◆ Goal of the exercise ◆
Count how many lines in the entries below hold the string "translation", and respond with that number only.

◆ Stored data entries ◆

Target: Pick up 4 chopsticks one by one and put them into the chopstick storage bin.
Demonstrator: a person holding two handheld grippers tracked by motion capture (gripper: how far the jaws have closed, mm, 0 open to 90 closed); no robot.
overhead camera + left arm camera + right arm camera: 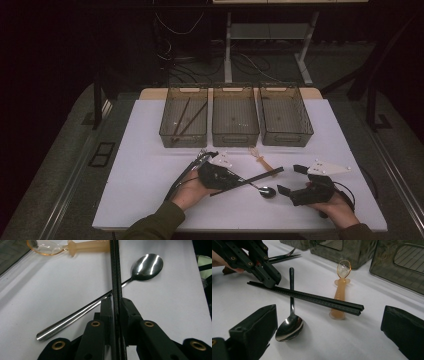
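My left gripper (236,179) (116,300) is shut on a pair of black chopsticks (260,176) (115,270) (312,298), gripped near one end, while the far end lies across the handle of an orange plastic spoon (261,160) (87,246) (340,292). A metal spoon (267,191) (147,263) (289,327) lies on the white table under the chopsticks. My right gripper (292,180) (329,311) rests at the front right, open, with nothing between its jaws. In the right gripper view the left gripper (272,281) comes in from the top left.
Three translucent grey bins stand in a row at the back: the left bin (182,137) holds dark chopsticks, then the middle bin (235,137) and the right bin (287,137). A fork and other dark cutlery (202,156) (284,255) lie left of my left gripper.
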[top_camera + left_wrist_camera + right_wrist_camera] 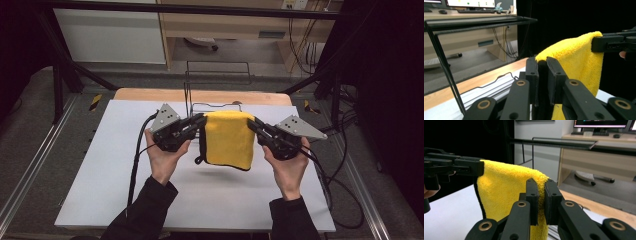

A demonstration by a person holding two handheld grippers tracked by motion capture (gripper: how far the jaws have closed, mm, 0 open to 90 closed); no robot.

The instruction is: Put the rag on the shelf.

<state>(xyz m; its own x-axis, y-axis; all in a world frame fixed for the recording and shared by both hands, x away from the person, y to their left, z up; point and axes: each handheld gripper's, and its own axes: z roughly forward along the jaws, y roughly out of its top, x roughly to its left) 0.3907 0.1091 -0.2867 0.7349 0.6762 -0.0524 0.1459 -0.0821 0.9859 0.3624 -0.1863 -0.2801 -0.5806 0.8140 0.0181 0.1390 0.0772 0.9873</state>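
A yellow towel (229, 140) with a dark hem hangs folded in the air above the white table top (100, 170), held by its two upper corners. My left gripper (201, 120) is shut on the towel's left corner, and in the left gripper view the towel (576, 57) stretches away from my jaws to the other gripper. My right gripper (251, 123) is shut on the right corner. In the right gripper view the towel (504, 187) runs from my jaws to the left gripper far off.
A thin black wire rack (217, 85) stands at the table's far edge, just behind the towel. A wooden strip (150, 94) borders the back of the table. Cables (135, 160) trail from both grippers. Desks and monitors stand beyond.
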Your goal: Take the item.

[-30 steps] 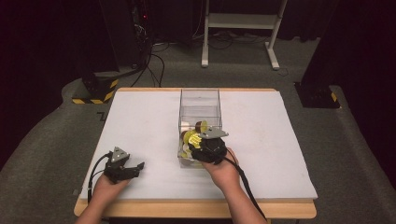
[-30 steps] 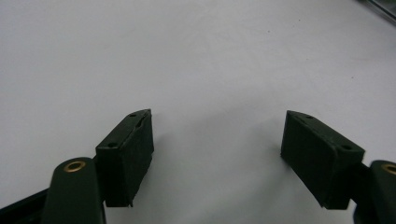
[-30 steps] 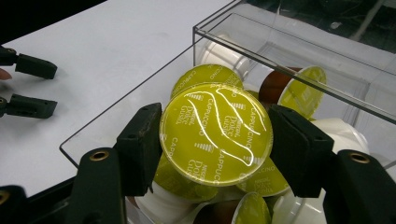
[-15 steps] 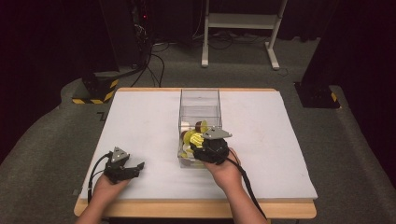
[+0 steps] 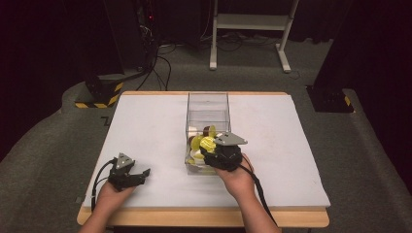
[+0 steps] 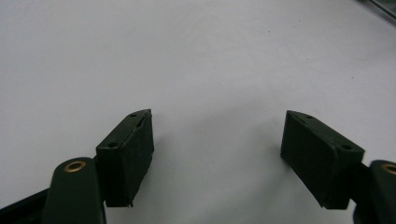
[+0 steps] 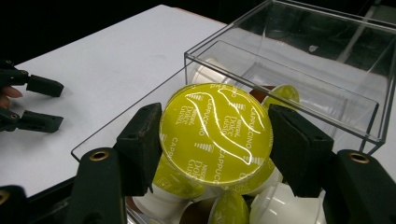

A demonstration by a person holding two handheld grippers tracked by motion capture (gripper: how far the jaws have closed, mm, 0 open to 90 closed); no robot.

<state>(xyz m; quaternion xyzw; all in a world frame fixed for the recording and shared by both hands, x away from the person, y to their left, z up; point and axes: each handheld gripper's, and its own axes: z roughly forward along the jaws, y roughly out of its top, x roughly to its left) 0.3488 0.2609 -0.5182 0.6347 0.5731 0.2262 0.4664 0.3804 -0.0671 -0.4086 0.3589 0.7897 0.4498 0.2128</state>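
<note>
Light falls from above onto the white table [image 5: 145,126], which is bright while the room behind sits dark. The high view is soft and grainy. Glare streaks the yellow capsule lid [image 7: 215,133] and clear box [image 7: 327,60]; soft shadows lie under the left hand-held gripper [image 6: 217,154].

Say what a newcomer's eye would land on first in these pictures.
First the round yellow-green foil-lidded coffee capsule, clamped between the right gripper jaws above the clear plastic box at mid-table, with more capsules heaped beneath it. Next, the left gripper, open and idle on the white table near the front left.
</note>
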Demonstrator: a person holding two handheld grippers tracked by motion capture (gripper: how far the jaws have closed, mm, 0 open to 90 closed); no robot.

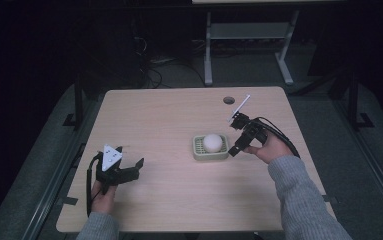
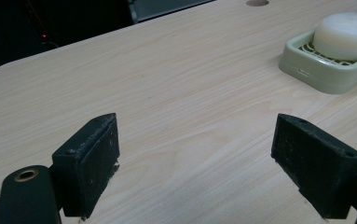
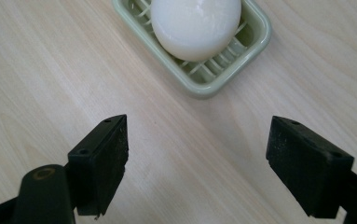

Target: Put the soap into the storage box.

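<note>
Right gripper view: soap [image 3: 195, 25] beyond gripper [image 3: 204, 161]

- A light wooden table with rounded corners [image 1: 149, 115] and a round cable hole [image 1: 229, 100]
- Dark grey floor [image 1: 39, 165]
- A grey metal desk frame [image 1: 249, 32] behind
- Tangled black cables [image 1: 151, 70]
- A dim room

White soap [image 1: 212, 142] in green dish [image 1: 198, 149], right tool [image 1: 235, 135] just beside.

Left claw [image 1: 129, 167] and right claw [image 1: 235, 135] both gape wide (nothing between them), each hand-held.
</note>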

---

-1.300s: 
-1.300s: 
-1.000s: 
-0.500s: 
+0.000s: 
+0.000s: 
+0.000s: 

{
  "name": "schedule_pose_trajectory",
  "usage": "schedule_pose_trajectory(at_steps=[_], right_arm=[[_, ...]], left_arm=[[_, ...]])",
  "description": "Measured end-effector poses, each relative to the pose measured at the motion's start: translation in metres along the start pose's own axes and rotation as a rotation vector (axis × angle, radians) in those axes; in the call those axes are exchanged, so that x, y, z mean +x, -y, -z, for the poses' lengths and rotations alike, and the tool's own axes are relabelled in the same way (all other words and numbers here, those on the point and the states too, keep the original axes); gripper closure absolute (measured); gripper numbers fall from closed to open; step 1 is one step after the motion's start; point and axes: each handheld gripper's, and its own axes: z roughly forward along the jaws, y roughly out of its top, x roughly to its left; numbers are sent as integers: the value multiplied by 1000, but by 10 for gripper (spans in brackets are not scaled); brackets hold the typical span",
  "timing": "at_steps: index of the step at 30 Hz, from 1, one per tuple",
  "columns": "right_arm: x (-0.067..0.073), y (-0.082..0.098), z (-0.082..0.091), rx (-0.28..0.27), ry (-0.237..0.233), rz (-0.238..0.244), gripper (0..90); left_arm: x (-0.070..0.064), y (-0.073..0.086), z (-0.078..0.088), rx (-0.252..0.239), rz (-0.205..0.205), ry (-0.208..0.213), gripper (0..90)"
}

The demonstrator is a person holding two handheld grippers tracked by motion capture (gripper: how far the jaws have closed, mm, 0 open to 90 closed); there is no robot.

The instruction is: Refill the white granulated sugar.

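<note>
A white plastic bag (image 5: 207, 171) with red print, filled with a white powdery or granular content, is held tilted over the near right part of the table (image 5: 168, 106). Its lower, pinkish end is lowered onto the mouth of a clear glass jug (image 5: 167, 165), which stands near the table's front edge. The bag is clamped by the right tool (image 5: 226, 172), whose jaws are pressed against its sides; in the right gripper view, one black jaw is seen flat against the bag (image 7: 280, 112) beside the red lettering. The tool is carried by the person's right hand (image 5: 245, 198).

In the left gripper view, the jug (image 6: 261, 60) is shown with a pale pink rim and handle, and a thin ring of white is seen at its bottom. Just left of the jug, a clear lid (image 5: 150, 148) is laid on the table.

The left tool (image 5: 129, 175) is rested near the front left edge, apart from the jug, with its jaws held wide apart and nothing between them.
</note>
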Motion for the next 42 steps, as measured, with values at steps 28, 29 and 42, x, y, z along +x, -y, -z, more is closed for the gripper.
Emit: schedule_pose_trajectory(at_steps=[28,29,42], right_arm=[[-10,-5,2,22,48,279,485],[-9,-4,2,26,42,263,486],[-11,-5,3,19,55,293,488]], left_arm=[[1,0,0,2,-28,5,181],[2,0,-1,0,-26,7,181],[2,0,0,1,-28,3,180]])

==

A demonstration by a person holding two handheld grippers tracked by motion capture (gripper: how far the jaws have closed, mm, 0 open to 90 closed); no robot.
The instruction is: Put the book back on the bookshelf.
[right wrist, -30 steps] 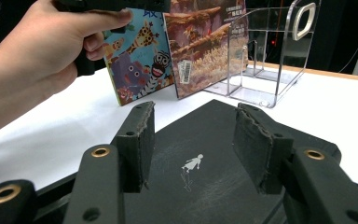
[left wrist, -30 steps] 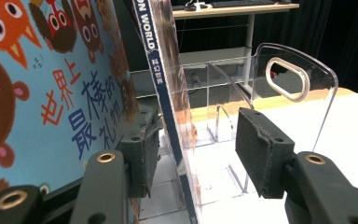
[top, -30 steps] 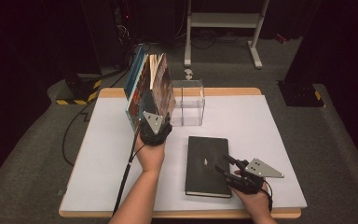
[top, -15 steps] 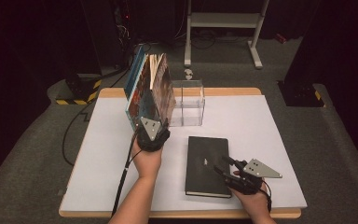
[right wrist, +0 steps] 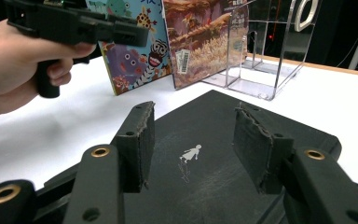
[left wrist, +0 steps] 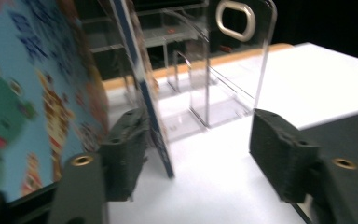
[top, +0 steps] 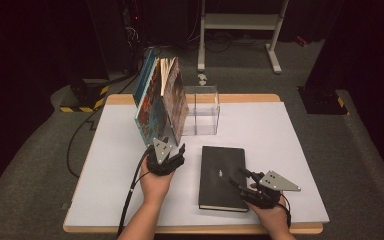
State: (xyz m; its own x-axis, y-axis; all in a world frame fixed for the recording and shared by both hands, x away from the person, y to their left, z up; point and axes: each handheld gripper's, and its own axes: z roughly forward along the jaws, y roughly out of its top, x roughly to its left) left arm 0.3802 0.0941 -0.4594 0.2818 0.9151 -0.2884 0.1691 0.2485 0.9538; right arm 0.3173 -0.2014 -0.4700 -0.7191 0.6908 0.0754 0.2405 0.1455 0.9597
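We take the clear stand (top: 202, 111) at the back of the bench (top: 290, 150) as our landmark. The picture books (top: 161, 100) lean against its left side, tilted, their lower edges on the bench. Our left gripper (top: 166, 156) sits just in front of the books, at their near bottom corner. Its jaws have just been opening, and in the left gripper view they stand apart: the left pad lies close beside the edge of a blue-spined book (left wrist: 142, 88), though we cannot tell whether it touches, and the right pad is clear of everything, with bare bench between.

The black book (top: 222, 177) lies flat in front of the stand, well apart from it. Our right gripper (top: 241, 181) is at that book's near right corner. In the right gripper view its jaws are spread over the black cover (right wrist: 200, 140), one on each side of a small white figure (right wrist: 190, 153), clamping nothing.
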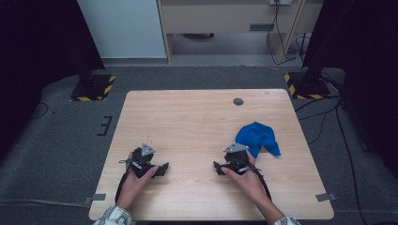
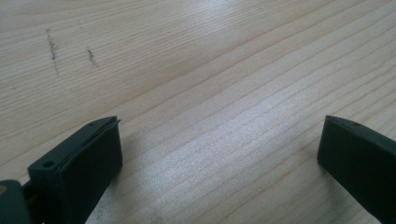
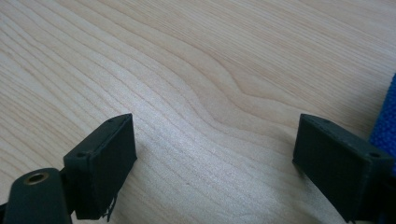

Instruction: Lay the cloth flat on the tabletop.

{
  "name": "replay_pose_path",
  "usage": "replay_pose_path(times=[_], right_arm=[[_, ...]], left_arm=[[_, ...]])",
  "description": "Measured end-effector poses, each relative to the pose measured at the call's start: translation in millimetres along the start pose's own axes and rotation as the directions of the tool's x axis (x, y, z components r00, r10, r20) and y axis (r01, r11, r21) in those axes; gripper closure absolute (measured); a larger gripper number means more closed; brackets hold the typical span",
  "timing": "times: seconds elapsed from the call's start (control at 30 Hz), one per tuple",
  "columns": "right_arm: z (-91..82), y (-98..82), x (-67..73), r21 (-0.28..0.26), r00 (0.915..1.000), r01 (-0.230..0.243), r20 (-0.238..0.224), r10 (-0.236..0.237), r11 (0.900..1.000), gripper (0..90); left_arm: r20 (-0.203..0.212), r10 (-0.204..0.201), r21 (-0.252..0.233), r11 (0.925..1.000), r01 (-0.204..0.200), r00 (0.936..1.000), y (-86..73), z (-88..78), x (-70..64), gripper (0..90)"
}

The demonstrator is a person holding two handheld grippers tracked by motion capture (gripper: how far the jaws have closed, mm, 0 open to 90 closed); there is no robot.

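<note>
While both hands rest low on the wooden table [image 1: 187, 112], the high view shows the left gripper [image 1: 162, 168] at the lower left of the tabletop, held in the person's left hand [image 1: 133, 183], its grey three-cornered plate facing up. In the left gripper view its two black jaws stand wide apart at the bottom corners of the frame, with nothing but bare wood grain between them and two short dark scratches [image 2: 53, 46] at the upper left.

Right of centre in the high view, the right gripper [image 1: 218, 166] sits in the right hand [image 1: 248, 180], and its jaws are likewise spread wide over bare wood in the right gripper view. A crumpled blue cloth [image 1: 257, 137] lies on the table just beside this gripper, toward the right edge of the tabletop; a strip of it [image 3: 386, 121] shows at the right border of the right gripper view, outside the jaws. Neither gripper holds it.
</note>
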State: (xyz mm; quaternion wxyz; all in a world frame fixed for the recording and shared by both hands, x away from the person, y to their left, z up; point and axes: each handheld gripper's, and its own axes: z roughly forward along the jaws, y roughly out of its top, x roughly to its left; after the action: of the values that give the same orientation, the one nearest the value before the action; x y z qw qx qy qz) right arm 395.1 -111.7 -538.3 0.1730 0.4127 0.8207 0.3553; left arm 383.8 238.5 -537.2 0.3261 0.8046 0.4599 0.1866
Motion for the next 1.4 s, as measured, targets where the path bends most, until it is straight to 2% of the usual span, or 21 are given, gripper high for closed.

◆ Answer section ◆
2